» **Instructions for the task**
The answer must consist of each line below that contains the word "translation", copied in full.

» **The data**
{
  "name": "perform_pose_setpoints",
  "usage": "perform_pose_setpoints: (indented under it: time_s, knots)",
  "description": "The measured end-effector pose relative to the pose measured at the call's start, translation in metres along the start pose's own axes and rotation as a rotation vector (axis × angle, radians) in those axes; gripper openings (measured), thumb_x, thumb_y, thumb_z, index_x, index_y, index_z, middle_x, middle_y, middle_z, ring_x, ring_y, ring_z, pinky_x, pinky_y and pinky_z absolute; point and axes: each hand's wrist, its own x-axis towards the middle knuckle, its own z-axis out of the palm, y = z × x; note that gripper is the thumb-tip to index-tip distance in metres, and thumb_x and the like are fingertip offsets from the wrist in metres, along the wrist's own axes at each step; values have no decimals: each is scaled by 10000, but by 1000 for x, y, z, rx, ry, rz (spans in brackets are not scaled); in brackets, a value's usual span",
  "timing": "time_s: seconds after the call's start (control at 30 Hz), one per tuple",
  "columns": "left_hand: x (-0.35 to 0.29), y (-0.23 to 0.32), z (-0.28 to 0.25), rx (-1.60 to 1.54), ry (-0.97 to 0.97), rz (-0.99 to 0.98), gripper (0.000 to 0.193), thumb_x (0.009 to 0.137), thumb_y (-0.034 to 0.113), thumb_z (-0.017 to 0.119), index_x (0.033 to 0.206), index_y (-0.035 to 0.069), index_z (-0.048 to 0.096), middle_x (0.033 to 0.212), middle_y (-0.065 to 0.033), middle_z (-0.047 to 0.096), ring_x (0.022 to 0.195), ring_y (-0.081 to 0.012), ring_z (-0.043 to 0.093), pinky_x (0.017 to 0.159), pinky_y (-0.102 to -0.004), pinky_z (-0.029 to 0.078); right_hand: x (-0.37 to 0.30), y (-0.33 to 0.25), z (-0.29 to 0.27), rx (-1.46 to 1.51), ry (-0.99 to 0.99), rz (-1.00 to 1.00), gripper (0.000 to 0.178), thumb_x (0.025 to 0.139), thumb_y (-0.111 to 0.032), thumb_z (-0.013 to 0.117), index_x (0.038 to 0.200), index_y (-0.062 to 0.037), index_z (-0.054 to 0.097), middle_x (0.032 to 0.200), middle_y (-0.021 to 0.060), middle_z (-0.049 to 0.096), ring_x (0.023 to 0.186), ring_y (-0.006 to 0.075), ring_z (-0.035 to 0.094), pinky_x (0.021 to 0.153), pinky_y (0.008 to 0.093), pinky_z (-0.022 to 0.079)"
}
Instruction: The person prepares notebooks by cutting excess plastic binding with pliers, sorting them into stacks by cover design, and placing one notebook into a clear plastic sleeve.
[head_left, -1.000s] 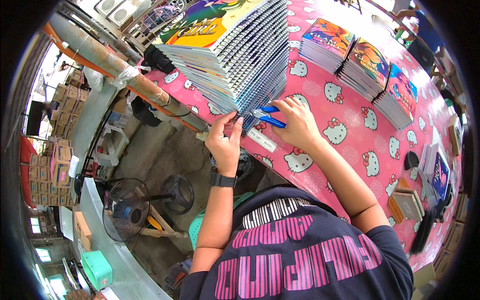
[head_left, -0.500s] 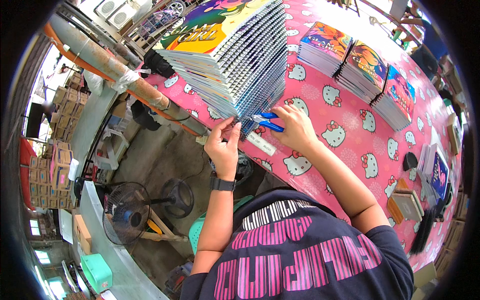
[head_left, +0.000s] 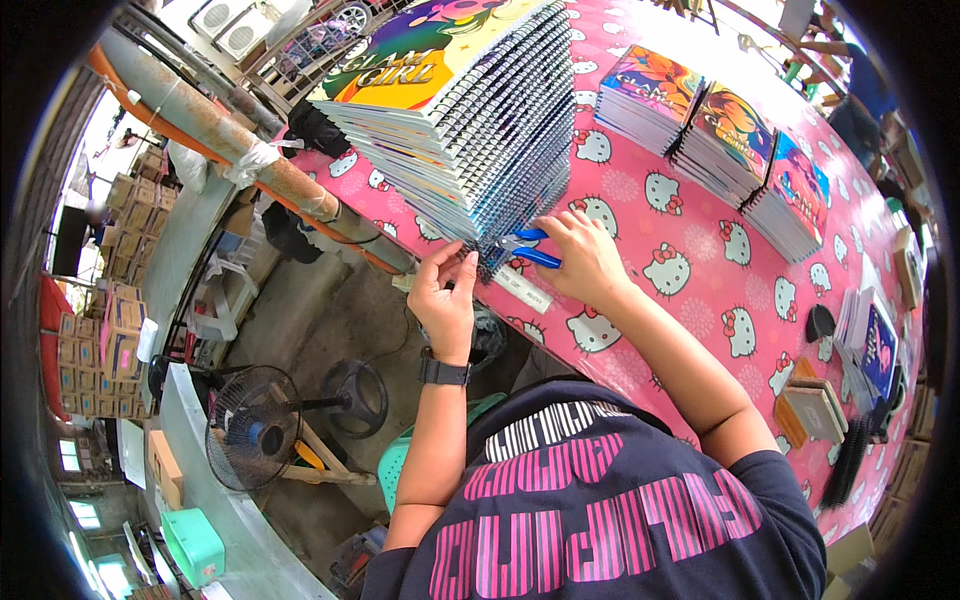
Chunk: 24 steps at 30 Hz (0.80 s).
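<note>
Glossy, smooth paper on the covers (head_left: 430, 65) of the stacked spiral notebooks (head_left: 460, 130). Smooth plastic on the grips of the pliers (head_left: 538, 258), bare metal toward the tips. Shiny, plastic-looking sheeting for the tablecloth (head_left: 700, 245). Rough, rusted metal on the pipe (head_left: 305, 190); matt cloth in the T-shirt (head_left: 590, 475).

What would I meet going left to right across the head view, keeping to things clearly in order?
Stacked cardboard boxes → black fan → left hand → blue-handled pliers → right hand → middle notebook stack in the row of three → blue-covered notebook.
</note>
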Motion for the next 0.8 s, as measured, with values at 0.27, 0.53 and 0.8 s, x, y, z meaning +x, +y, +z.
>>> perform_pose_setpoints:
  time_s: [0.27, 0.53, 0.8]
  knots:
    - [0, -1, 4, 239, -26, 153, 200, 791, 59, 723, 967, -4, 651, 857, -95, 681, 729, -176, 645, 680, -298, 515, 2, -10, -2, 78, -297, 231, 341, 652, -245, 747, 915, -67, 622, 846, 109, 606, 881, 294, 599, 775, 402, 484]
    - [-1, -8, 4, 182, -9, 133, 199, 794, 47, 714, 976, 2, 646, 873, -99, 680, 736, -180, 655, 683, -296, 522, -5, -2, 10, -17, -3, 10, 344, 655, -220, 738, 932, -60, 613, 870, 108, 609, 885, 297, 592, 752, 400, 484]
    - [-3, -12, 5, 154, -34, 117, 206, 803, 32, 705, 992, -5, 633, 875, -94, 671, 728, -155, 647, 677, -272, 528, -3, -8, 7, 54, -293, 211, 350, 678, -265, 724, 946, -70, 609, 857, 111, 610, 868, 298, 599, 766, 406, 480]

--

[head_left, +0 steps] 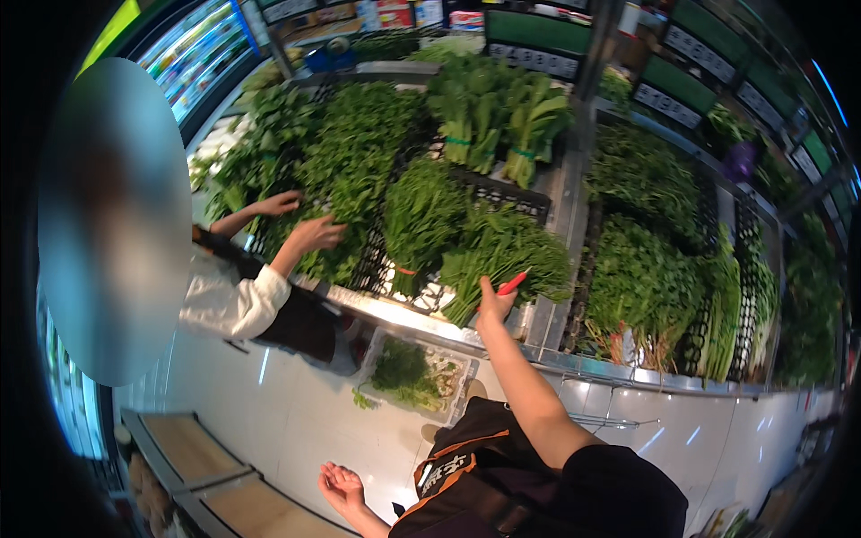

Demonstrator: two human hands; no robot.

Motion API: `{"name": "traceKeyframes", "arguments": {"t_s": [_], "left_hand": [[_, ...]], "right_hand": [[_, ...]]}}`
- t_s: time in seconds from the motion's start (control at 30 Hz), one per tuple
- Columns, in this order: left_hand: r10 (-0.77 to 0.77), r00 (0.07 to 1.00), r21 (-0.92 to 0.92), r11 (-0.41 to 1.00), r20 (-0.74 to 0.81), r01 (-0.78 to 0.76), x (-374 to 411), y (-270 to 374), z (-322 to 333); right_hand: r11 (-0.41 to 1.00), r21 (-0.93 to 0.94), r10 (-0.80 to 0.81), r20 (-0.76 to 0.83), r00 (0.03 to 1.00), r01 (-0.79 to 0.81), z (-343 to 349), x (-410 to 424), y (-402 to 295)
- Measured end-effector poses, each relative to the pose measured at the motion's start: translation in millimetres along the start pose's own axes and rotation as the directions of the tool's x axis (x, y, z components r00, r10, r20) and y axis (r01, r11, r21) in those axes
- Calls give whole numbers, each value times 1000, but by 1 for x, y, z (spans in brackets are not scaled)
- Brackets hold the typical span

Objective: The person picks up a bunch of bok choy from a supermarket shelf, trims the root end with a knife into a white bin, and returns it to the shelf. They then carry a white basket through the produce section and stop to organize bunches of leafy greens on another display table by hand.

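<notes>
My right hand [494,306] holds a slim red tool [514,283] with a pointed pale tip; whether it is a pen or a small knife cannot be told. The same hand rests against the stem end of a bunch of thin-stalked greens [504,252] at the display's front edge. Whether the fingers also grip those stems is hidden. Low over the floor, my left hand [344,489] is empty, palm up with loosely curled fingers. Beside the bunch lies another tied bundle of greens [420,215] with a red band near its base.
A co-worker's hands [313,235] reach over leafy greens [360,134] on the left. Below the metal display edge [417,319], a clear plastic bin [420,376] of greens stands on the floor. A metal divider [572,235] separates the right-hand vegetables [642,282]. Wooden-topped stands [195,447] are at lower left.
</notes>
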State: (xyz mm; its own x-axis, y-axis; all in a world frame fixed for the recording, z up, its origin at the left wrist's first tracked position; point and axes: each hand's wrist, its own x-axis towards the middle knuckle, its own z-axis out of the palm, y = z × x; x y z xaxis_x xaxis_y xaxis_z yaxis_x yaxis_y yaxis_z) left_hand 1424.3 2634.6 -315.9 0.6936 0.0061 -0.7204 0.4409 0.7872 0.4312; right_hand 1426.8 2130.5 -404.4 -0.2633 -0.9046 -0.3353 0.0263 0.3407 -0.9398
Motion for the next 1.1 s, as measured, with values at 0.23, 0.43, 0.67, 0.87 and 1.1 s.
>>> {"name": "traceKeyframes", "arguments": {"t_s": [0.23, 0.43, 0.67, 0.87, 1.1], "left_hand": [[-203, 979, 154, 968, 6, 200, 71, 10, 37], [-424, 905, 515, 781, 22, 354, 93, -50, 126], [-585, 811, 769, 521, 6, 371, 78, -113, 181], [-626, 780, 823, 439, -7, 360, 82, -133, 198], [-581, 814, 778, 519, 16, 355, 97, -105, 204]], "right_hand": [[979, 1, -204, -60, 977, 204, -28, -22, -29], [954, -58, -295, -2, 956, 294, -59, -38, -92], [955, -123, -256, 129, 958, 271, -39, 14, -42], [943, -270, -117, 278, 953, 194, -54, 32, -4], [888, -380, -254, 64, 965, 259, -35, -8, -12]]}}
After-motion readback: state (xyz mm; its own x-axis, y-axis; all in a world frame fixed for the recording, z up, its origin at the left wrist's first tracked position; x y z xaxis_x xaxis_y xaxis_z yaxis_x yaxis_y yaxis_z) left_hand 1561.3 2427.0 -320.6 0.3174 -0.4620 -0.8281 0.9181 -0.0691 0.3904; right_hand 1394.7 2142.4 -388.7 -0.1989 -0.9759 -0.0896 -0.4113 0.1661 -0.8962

» **Answer to the problem**
  "description": "The measured end-effector pose relative to the pose measured at the call's start, translation in metres along the start pose's own axes and rotation as a rotation vector (axis × angle, radians) in those axes; gripper openings (measured), thumb_x, thumb_y, thumb_z, index_x, index_y, index_z, middle_x, middle_y, middle_z, ring_x, ring_y, ring_z, pinky_x, pinky_y and pinky_z absolute; point and axes: each hand's wrist, its own x-axis towards the middle knuckle, its own z-axis out of the palm, y = z × x; note that gripper is the thumb-tip to index-tip distance in metres, and thumb_x and the like are fingertip offsets from the wrist in metres, along the wrist's own axes at each step; values have no decimals: each is scaled by 10000, but by 1000 for x, y, z, rx, ry, rz (spans in brackets are not scaled); in brackets, a value's usual span",
- Measured end-effector poses, each relative to the pose measured at the motion's start: translation in millimetres along the start pose's own axes and rotation as the directions of the tool's x axis (x, y, z components r00, r10, r20) and y axis (r01, r11, r21) in those axes

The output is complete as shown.